Lies silent in the grave, lies silent in the grave;
When this poor lisping, stammering tongue lies silent in the grave.

Lord, I believe Thou hast prepared, unworthy though I be,
For me a blood bought free reward, a golden harp for me!
’Tis strung and tuned for endless years, and formed by power divine,
To sound in God the Father’s ears no other name but Thine.

In the midst of depression, Cowper was able to see that Christ could remove his guilt; that Christ's death was sufficient to cleanse him from all of his sins.
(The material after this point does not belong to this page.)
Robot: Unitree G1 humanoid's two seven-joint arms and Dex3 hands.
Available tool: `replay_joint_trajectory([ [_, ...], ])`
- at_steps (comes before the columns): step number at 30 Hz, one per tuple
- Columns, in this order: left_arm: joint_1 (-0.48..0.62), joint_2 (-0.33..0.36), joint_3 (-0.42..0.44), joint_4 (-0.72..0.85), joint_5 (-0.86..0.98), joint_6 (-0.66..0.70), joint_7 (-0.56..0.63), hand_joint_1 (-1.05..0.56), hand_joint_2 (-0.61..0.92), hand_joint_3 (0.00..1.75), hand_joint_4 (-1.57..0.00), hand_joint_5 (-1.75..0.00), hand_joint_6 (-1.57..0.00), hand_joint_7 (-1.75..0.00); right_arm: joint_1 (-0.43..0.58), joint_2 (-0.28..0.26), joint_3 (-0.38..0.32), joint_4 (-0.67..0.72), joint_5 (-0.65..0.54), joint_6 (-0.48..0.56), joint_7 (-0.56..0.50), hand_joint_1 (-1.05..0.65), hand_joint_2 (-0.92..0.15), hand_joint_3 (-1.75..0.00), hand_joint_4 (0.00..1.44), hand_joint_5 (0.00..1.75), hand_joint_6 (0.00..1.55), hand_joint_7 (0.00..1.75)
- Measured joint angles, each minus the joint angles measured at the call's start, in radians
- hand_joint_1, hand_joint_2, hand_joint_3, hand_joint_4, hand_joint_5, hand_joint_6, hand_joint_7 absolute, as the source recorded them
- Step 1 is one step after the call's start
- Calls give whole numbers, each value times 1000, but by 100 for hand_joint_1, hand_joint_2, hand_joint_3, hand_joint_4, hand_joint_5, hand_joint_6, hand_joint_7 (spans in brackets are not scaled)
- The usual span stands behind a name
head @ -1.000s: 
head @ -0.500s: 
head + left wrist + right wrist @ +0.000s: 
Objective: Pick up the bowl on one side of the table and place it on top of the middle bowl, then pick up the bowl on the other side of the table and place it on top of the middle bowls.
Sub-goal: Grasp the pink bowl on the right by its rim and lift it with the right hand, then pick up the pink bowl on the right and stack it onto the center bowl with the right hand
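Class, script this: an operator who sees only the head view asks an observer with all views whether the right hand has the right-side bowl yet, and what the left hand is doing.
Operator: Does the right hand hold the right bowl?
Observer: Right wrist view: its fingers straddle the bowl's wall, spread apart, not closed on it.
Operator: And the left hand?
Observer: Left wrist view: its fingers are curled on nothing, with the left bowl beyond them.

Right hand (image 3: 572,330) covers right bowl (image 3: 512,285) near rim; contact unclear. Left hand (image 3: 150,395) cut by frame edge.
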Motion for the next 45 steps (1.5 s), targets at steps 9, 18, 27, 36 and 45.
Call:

I hope that for all of you that might be suffering from depression, that you can see God's Hand in your depression. Nothing in this world happens by chance. If the LORD permits you to have depression, than ask Him to show you what He's teaching you. Be patient, and wait for the LORD. He is sufficient. He is enough.

3 comments:

Nicotheconqueror said...

A swiss tanatologist has once said, -God does not give us more than we can bare to hold.-
The hymn was beautiful, may I dare to tell you that poems and scriptures are symbols, mankind has the power to interpretate them, God at the end will judge how you enacted this interpretations.
At the end when you´ll meet God I´m sure you are not going to be able to separate materially and idially yourself and him, judge and imputate you´ll agree in a benevolent compromise with no submission.But in the meanwhile relax, don´t be so strict and victorian with yourself.
Will is your only gentle weapon.

Samantha said...

I think your Swiss friend got that from the bible:
1 Corinthians 10:13
No temptation has overtaken you that is not common to man. God is faithful, and he will not let you be tempted beyond your ability, but with the temptation he will also provide the way of escape, that you may be able to endure it.

:D

I am naive and don't really understand what you are getting at. So I cannot respond to your comments. Nevertheless, thanks for commenting.

Nate said...

This is actually a serious note. When I lived in Minneapolis and Northern Minnesota, I became extremely effected by, what I will call "Light Depression". What that means is through scientific study, they have determined that the amount of light you receive can DRAMATICALLY effect your emotional state. The more light you receive, the happier you are, and the opposite with less light. Each year in December and January, when the days are very short, I would become very depressed, even though I was have great success, and everything was going well in my life. Please just remember this note in November and December and if you start feeling unhappy or even depressed, please seek professional help, as it is a real medical condition, and not something that I would wish on anyone year after year. Best Wishes.